● Task goal
Could you restate the data word for word and drop the pictures?

● Information shown
Content starts

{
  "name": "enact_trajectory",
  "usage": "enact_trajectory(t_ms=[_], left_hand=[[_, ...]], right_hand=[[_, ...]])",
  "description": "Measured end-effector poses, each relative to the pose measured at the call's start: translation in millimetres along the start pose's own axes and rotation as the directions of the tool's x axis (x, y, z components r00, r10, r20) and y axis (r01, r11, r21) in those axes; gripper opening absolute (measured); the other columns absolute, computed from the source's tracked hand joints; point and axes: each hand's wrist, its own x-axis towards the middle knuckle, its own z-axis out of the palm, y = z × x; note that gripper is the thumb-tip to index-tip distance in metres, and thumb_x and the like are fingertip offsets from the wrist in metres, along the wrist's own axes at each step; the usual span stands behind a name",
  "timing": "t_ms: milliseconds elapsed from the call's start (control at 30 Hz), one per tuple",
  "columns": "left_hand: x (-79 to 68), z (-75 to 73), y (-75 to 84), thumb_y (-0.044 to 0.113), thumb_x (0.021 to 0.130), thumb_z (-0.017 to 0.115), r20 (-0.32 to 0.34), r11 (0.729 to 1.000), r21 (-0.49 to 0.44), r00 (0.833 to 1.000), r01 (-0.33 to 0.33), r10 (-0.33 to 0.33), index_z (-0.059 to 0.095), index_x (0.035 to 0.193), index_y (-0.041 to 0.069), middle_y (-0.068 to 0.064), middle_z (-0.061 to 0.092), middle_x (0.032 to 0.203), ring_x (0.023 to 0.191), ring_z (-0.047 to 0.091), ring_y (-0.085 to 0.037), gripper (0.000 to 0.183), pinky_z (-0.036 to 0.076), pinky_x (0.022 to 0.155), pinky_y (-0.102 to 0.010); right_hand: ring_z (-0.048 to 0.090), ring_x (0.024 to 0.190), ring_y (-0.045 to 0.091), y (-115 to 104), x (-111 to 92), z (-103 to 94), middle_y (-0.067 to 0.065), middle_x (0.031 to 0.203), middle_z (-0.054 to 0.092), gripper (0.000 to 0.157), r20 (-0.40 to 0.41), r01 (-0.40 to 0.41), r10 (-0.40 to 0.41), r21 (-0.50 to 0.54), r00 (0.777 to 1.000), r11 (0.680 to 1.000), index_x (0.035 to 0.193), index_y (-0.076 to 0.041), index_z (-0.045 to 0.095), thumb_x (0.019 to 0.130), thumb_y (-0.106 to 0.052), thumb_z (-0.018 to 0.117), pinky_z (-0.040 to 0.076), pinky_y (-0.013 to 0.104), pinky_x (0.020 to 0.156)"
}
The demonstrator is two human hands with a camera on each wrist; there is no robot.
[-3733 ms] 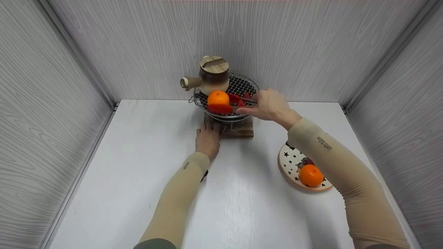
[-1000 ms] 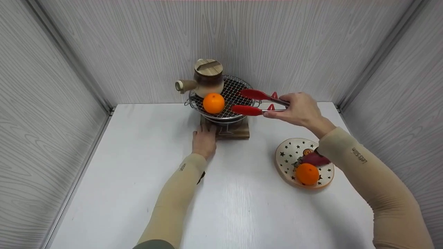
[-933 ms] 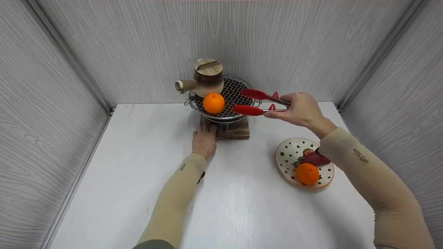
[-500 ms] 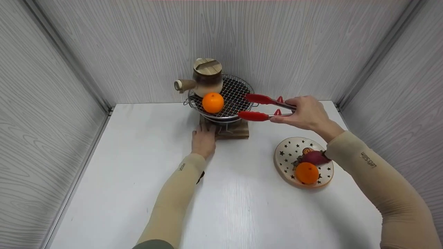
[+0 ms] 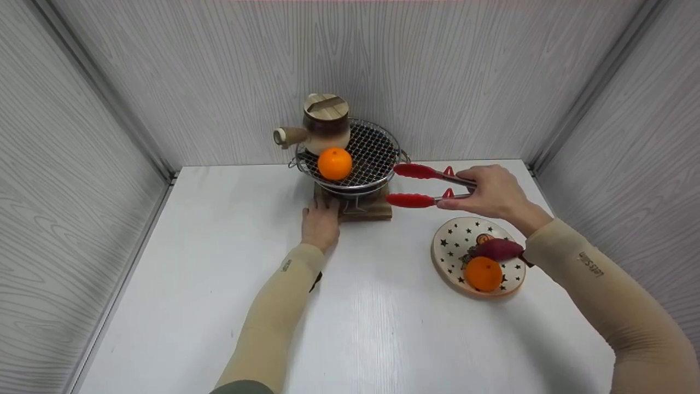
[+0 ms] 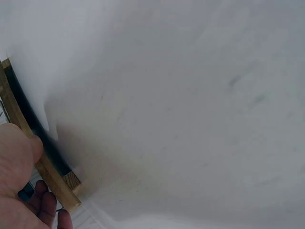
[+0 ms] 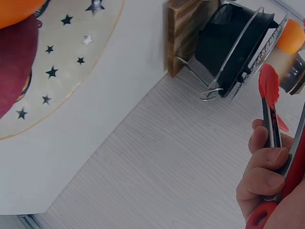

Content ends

● Output for this task
{
  "name": "enact_trajectory",
  "usage": "enact_trajectory(t_ms=[_], left_hand=[[_, ...]], right_hand=[[_, ...]])",
  "description": "Measured end-effector poses, each relative to the pose measured at the call's start: translation in millimetres along the start pose's own axes and rotation as the directions of the tool's x axis (x, y, z components r00, r10, r20) and y axis (r01, r11, r21) in those axes; gripper opening absolute (measured); the other columns absolute, computed from the source's tracked hand joints; point and axes: each hand's wrist, its own x-axis towards the middle knuckle, its own z-axis out of the palm, y = z × x; note that gripper is the thumb-tip to index-tip distance in metres, and thumb_x and the like are fingertip offsets from the wrist in metres, along the wrist's own axes at each step; the usual span stands behind a name",
  "timing": "t_ms: milliseconds elapsed from the call's start (control at 30 Hz), one per tuple",
  "columns": "left_hand: x (-79 to 68), z (-75 to 73), y (-75 to 84), thumb_y (-0.044 to 0.113), thumb_x (0.021 to 0.130), thumb_z (-0.017 to 0.115), r20 (-0.32 to 0.34), r11 (0.729 to 1.000), r21 (-0.49 to 0.44), r00 (0.833 to 1.000), r01 (-0.33 to 0.33), r10 (-0.33 to 0.33), index_z (-0.059 to 0.095), index_x (0.035 to 0.193), index_y (-0.041 to 0.069), middle_y (-0.068 to 0.064), middle_z (-0.061 to 0.092), middle_x (0.032 to 0.203), ring_x (0.023 to 0.191), ring_z (-0.047 to 0.091), ring_y (-0.085 to 0.037), gripper (0.000 to 0.183), pinky_z (-0.036 to 0.076), pinky_x (0.022 to 0.155), pinky_y (-0.102 to 0.010); right_hand: ring_z (-0.048 to 0.090), ring_x (0.024 to 0.190), ring_y (-0.045 to 0.091), y (-115 to 104), x (-111 to 92), z (-103 to 94), middle_y (-0.067 to 0.065), middle_x (0.031 to 0.203), middle_z (-0.054 to 0.092), gripper (0.000 to 0.157), r20 (-0.40 to 0.41), r01 (-0.40 to 0.41), r10 (-0.40 to 0.41), r21 (-0.50 to 0.54), r00 (0.777 to 1.000), r11 (0.680 to 1.000), index_x (0.035 to 0.193), index_y (-0.076 to 0.041), index_z (-0.045 to 0.095), thumb_x (0.019 to 0.130), thumb_y (-0.106 to 0.052), thumb_z (-0.018 to 0.117), pinky_z (-0.040 to 0.076), pinky_y (-0.013 to 0.104), pinky_x (0.020 to 0.156)"
}
The demonstrator is two human hands with a camera on each wrist; there is no robot.
[-3733 ms] 
[-1000 ms] 
[-933 ms] 
[-500 ms] 
[+0 ms] 
[+0 ms] 
[+0 ms] 

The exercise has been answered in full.